| > I say you're trolling because even if it were entirely a corporate Red Hat project, Red Hat still wouldn't owe anyone any features. They would still be the "volunteers" in that case. Insisting anyone meet some threshold of features for a random free product they give away is leaning heavily into toxic entitlement. Negative feedback when removing existing features is not "trolling", nor "toxic entitlement". In fact, it's expected, when you remove a much used, much loved feature, that you're going to get criticism for doing so, even more so when there is strong indication that there will be no replacement for that feature now or in the future. Gnome has been steadily dropping features and then attacking anyone who complains (much like you are doing so). Mostly the gnome supporters imply that the complainers are just plain stupid (don't know any better, are ignorant, have poor habits, etc): from https://www.osnews.com/story/7344/opinion-why-users-blame-th... > Browser-mode file browsers hide the lack of thought
and organisation in the filesystem structure; spatial ones do not. > And now, when the time to ressurect the spatial ideas has finally come, people accustomed to the
bad interface design try to defend it only because for the past years
they have been using it!
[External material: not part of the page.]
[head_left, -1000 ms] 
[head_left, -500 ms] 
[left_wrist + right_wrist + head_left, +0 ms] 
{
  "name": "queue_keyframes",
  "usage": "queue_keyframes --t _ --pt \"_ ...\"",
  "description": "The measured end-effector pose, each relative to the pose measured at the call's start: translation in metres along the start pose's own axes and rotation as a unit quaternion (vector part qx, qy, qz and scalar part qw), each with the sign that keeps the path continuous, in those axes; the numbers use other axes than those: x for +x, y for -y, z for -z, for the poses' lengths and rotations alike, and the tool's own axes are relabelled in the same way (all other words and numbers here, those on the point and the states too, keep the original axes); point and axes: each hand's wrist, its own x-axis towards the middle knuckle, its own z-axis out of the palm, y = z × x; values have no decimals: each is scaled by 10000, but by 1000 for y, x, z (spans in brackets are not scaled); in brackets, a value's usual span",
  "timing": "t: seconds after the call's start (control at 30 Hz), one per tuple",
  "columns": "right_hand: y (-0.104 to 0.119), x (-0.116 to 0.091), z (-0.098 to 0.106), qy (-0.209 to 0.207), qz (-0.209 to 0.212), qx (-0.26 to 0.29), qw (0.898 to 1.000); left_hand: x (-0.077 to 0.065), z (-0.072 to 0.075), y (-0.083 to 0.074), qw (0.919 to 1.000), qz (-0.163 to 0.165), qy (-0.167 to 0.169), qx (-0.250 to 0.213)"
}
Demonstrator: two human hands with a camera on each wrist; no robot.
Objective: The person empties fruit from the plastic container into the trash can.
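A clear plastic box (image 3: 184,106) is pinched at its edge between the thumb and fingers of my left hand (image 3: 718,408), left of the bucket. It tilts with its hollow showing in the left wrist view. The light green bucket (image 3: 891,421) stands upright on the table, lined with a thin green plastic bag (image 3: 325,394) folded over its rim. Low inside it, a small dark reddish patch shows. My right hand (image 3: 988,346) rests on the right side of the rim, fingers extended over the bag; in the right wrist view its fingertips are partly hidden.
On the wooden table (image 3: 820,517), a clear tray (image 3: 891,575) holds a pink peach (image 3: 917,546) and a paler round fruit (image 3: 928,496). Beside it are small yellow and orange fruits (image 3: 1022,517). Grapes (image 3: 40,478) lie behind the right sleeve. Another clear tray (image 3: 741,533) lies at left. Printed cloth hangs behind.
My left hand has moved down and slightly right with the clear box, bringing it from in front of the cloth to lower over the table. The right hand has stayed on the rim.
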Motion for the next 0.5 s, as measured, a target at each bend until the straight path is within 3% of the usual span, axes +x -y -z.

TBH, if I had time, I could compile a substantial list of similar insults from the Gnome devs themselves, when closing issues as "wontfix". |
But you also have to make sure your criticism is good. Just complaining that a feature was removed "because I was using it" is not a useful criticism. I learn nothing from reading that. You have to actually explain why you needed the feature, how you were using it, and why the newer options don't work for you.
>Mostly the gnome supporters imply that the complainers are just plain stupid
I don't see the author claiming anyone's stupid in that article. This is what the author says:
>it is just bad file organisation coupled with a bunch of old bad habits
And maybe on that note, you could consider that designers know a lot more about the habits of users than a random drive-by commenter, considering they study it for a living?